Конрад спросил у Лозенвольдта, что означает эта красная полоса. Он вынужден был повторить свой вопрос дважды, инженер не спешил с ответом.
— Это отметка для проходчиков. Опорная линия. Ориентируясь по ней, копают на этом же уровне.
Мы проехали еще километра три и остановились. Стало немного тише, и Лозенвольдт сказал:
— Выходим. Дальше пойдем пешком.
Мы выгрузились. Горняки пошли вперед, а Лозенвольдт все с той же неохотой обратился к нам:
— Посмотрите вверх. Это электропроводка.
Светильники, подвешенные на равном расстоянии друг от друга, озаряли штольню.
— Кроме того, — продолжал Лозенвольдт, — кабель питает вагонетки. Они движутся гораздо быстрее тех, на которых мы ехали. По этой большой трубе в шахту подается воздух, компрессоры расположены на поверхности.
Мы слушали его, как ученики учителя. Когда он окончил свою затверженную наизусть лекцию, он повернулся на каблуках и пошел в глубину штольни.
Мы двинулись за ним.
Вскоре мы встретили группу негров, которые шли в противоположном направлении, на комбинезоны были накинуты теплые куртки.
— Зачем им куртки? — спросил Родерик.
— Там, дальше, будет очень жарко, — ответил Лозенвольдт, — можно простудиться.
Эван понимающе кивнул головой.
Мы дошли до места, где штольня расширялась, образуя камеру; от нее вправо уходил другой коридор.
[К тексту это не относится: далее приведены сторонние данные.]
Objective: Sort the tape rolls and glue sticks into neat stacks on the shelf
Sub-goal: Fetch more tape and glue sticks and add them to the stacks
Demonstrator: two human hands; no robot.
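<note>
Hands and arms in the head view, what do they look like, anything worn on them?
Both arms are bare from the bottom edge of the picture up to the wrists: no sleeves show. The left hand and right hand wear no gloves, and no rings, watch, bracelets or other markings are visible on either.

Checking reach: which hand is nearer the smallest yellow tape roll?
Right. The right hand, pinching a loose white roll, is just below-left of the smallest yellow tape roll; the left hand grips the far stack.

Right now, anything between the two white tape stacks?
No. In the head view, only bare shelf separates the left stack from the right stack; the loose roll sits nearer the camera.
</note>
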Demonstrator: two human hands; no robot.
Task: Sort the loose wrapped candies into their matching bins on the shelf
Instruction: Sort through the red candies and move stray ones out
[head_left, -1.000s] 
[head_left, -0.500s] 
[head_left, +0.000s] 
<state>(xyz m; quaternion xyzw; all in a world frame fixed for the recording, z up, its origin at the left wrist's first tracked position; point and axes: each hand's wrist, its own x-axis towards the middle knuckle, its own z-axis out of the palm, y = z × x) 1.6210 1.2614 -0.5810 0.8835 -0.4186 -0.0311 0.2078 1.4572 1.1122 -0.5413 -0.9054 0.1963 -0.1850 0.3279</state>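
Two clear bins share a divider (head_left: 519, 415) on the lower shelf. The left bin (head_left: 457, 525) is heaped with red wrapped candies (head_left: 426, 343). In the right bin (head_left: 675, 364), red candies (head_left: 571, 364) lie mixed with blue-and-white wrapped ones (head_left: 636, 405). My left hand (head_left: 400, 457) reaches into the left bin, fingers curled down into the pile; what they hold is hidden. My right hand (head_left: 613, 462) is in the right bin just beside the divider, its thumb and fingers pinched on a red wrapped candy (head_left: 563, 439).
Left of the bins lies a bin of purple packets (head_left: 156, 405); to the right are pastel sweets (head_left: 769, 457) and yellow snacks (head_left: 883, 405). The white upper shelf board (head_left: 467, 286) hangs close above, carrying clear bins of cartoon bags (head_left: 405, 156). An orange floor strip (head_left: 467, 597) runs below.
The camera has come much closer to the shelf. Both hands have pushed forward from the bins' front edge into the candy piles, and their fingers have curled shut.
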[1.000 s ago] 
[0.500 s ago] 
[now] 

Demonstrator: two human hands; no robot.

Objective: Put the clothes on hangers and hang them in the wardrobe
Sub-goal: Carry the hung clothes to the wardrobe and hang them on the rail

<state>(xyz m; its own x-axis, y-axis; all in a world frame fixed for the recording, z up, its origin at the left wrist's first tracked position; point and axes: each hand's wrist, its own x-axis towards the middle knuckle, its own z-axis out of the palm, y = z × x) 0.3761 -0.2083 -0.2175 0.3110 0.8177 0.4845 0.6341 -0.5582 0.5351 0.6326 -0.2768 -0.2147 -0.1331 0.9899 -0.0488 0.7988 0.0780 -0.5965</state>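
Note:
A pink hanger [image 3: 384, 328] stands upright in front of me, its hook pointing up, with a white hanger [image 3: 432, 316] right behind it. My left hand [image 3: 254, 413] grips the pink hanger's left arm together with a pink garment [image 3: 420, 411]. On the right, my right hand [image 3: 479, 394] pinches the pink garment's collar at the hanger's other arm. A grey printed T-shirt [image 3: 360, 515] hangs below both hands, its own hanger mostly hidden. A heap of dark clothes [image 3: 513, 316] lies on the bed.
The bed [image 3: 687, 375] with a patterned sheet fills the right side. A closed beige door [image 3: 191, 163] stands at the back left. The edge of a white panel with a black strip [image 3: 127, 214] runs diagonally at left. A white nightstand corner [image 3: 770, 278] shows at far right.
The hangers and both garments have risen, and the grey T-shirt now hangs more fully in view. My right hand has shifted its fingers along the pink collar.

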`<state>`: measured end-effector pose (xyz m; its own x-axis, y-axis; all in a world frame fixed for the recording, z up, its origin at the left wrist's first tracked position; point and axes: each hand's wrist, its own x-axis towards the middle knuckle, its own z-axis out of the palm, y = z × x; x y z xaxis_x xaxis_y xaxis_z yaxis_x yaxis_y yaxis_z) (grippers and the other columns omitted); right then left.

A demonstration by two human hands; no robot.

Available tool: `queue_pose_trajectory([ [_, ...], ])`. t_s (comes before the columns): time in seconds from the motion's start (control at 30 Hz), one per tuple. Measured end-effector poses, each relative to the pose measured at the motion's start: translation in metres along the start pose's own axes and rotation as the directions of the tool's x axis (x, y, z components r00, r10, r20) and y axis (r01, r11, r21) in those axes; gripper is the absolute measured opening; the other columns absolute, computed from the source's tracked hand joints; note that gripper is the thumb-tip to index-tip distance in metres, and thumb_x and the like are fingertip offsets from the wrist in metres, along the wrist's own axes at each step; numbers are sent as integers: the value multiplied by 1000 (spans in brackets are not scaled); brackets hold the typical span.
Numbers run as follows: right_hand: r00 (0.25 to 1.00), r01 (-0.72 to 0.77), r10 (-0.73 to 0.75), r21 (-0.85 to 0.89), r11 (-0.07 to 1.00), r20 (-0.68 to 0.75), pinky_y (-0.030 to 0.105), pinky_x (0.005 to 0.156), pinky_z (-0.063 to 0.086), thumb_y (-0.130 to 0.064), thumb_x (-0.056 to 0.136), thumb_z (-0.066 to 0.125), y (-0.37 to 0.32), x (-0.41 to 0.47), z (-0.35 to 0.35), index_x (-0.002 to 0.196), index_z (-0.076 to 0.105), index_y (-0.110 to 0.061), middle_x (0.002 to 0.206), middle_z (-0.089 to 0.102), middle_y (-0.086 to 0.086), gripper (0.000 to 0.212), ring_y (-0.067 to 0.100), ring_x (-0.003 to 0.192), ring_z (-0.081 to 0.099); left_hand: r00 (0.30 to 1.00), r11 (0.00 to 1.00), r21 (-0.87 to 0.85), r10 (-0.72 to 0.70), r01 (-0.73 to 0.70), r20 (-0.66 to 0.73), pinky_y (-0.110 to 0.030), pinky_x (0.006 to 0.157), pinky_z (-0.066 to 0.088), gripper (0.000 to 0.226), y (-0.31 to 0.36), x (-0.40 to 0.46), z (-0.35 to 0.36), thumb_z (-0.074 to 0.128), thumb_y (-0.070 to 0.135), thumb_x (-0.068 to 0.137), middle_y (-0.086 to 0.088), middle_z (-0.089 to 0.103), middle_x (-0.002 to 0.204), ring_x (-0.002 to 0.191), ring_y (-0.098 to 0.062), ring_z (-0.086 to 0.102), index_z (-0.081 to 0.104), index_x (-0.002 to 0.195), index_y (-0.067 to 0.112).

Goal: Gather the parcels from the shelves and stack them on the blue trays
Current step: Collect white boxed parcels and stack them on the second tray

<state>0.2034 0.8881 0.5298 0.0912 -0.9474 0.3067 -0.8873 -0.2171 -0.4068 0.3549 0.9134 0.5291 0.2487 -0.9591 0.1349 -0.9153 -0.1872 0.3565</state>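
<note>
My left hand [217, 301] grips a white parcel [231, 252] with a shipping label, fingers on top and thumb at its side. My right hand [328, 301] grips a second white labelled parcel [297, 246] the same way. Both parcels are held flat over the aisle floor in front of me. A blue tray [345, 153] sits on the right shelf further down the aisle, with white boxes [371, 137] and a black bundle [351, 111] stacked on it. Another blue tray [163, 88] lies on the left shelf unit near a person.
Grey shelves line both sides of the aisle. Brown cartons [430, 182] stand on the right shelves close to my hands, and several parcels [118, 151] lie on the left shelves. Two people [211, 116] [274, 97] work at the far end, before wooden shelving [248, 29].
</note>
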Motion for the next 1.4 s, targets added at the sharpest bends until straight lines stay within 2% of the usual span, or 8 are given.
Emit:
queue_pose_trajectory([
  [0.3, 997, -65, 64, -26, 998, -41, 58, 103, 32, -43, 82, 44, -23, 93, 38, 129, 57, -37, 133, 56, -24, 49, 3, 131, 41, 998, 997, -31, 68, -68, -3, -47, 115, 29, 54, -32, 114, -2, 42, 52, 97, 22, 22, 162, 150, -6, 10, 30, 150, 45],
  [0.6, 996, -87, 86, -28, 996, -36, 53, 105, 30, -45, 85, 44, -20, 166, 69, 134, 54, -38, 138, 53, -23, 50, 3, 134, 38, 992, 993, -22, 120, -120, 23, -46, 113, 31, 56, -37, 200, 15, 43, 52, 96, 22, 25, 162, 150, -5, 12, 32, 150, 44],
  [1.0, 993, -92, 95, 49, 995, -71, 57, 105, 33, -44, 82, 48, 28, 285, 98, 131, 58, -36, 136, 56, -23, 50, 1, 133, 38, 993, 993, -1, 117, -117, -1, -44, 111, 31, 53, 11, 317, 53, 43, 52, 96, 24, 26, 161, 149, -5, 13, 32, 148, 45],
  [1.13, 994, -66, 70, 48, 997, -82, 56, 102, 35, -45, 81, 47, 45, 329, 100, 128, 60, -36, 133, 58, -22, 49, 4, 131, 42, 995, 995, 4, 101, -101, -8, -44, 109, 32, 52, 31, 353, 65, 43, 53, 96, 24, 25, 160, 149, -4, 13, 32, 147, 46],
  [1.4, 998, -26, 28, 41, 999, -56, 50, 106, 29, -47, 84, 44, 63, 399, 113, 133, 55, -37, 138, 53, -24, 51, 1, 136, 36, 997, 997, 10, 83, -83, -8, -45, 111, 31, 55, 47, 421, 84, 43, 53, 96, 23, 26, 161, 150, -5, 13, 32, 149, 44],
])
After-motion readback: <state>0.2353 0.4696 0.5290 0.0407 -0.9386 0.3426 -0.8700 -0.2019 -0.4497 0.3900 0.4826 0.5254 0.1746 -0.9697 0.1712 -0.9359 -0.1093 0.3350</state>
Здесь стояла еще одна группа шахтеров в куртках, мастер проводил перекличку.
— Они закончили смену, — с ненавистью в голосе сообщил Лозенвольдт. — Их проверяют по списку, чтобы не выстрелить, пока все не уйдут.
— То есть как «выстрелить»? — удивился Конрад.
— Так называют подрыв породы, — наш эксперт презрительно посмотрел на него. — Киркой тут много не наработаешь.
— Но ведь это золотой рудник, дорогуша. Разве для того, чтобы добыть золото, нужно взрывать породу? Я думал, что просто копают песок, гравий, а потом просеивают.
Лозенвольдт бросил уничтожающий взгляд.
— Может, в Калифорнии или на Аляске оно и так, но здесь по-другому. В Южной Африке золото не лежит на поверхности. Тут сплошная скала. Чтобы добыть золото, скалу нужно разрушить, вывезти на поверхность и подвергнуть обработке; мы получаем из трех тонн породы одну унцию золота.
Это нас поразило. Дэн открыл рот.
— На некоторых рудниках в районе Одендаалсруса, — продолжал Лозенвольдт, — получают унцию с полутора тонн. Это на самых богатых. Но есть и такие, которые дают унцию с трех с половиной и даже четырех тонн.